There’s a nice pool and plenty of TV and lounge space. The kitchens are nice and spacious and the hostel is very clean.
Cairns is small so the hostel is as central as any and just a five-minute walk to the Lagoon and harbour.
If you’re looking for somewhere with a personal feel, this really isn’t it but if you’re looking to throw yourself into the action, head first, there’s nowhere quite like Gilligans.

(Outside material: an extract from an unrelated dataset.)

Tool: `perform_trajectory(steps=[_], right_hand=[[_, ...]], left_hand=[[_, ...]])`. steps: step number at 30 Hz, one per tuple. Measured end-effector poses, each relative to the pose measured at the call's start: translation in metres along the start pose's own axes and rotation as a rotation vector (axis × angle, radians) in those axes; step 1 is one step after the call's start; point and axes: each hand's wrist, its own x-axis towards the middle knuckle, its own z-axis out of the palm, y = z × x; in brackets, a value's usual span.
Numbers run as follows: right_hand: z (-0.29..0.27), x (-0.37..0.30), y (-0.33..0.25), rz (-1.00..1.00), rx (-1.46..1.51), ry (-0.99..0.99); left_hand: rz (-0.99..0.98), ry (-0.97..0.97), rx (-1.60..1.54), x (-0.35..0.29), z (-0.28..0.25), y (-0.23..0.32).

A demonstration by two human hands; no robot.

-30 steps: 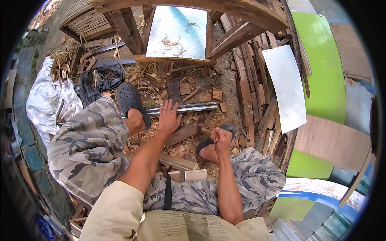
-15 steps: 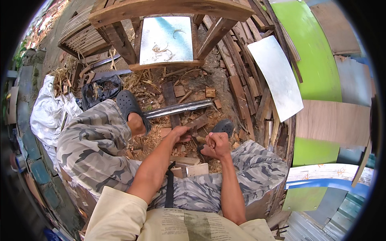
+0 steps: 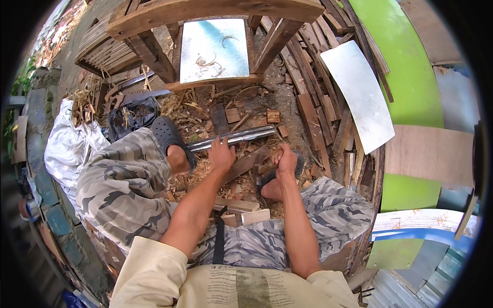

Sara Hardman Travels by Sara Hardman

Bring alcohol and you’ll be popular in any dorm – Passion pop is optional!

Booking a Hostel

  • In summer and at peak times like Christmas, New Year and the holidays I’d always recommenced booking in advance as I’ve been unlucky a couple of times by pitching up casually to find every single bed was booked.
  • You’ll often get a cheaper rate the longer you stay and the more people who share the dorm, the cheaper the bed will be. Think about whether you want a single or mixed-sex dorm; 4, 6, 8, 10, 12 or more beds. I once stayed in a 20 bed dorm and wouldn’t recommend it – it had all the camaraderie of a hospital ward.
  • You usually have to leave a deposit for the key which can be up to $20. They will want this upfront and in cash so have it on you when you check in. You get it back if you return the key and your pillowcase when you leave.
  • Not all hostels have lockers so always check when booking if you’re carrying a laptop or camera that you want to leave.
  • When I book a hostel I’ve never tried before I usually just book two nights and extend it after the first night if I’m happy there. It’s tempting to book all your nights in advance as it’s cheaper but if you’re unhappy it will feel like a long time.
  • Say hello to everyone as soon as you walk in the dorm for the first time. It can feel scary but it’s much easier to go in looking happy and enthusiastic than tying to speak up later on and feeling that you’re not part of the group or giving the impression that you don’t want to be included. Close bonds are built in dorms and if you’re travelling solo it’s really important to have that support network.
  • Enjoy every minute! It’s the cheapest laughs you’ll ever have and some of the best memories will be made with your dorm mates.